En 1882, con varios meses de retraso debido a una afección de paludismo,
se traslada a Roma consiguiendo ser admitido en la Academia de España en
Roma y donde con solo 25 años realiza una de sus obras cumbres “Viriato”,
obteniendo un éxito excepcional como quedó reflejado en la prensa
italiana y española.
En 1884 obtiene de la Academia Español de Bellas Artes, tras haber
modelado un San Juan Bautista y un grupo de Apolo y Marsias, una beca para
cuatro años de 3.000 liras anuales para continuar en la academia romana.
Ese mismo año gana la medalla de plata en la Exposición Nacional con su
obra “Viriato” que preliminarmente había fundido en bronce.
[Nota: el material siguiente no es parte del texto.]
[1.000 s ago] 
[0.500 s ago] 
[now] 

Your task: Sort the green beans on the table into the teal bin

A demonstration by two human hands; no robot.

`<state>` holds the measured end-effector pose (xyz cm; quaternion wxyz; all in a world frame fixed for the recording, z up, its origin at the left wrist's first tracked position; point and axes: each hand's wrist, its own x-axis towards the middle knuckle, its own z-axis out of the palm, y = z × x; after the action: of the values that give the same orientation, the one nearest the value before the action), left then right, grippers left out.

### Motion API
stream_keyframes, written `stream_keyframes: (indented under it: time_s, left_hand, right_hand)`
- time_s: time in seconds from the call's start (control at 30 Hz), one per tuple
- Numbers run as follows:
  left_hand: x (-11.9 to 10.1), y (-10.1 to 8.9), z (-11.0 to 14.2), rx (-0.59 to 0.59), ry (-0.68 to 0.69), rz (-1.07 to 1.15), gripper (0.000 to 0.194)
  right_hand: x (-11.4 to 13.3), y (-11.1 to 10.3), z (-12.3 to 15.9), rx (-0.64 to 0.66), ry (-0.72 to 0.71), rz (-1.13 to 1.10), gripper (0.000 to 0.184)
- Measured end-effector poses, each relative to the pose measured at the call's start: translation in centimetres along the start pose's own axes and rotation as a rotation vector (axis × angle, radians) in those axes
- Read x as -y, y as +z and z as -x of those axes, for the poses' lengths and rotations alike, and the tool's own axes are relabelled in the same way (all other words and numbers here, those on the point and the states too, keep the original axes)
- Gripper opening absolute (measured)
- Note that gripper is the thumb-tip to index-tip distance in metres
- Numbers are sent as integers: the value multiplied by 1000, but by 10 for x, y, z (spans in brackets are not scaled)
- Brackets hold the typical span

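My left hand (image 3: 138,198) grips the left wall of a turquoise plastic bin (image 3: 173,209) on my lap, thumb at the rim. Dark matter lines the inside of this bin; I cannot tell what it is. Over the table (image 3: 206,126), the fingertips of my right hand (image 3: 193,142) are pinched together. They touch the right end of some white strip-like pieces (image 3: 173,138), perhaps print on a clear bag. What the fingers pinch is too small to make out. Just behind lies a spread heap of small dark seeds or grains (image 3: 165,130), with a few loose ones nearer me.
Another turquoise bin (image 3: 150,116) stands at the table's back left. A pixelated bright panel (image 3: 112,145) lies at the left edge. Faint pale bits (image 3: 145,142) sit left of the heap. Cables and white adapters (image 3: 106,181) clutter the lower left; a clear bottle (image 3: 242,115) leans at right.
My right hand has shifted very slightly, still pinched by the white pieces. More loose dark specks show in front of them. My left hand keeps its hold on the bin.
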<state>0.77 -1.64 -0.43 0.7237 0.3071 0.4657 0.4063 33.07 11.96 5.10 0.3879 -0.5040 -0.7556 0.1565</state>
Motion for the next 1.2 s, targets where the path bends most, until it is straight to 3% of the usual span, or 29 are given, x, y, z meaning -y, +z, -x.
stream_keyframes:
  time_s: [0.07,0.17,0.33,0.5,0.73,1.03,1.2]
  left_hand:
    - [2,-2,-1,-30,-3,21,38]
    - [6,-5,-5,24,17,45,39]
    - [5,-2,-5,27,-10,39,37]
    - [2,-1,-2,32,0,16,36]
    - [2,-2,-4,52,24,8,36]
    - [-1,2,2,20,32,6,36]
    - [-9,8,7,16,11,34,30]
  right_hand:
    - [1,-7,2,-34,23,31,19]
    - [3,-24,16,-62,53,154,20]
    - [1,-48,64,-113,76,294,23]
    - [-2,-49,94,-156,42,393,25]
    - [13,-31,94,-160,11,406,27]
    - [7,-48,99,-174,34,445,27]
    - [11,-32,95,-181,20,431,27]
Como consecuencia de la humedad reinante en su estudio de la Academia de
España en Roma, enferma de bronquitis
crónica que, pese a su gravedad, no le hace apartarse de su trabajo,
cumpliendo con todos sus compromisos.
Estos últimos cuatro años en Roma constituyen para Barrón la depuración
de su técnica y el alcance de notoriedad entre la corriente de artistas
europeos.
De regreso a Madrid el 1 de Mayo de 1888 su prestigiosa carrera y
reconocimiento ya no tienen marcha atrás. Así en la Exposición Nacional
de Bellas Artes de 1890 se le otorga la Mención Honorífica por su obra
“Roncesvalles”. Ese mismo año recibe de la reina doña Cristina el título
de Caballero de la Orden de Carlos III. En 1892 fue nombrado
Conservador-Restaurador del Museo del Prado.
Fue por esta época cuando conoció a María Casanova con la que se casaría
en 1898 y con quien tuvo dos hijos María y Eduardo.
De nuevo, la Exposición Nacional en la edición de 1904, galardona a Barrón por el grupo escultórico “La educación de Nerón” con
la medalla de oro. Pero quizá su mayor distinción la obtuvo al ser
nombrado Académico de Bellas Artes de la Real Academia de San Fernando en
1910, gracia que disfrutó muy poco tiempo pues, el día 23 de noviembre
de 1911 cuando salía de la Real Academia y se dirigía al Museo del Prado
cayó en plena calle muriendo en el acto.
Los 53 años de vida del escultor zamorano dieron una prolífera colección
de arte, entre las que podemos destacar, a parte de las ya mencionadas:
Estatua de Cristóbal Colón, en Salamanca; escultura de Hernán Cortés,
en Medellín (México); relieve de La Minería y la Industria, en la
Escuela de Minas de Madrid; Monumento a Viriato en Zamora.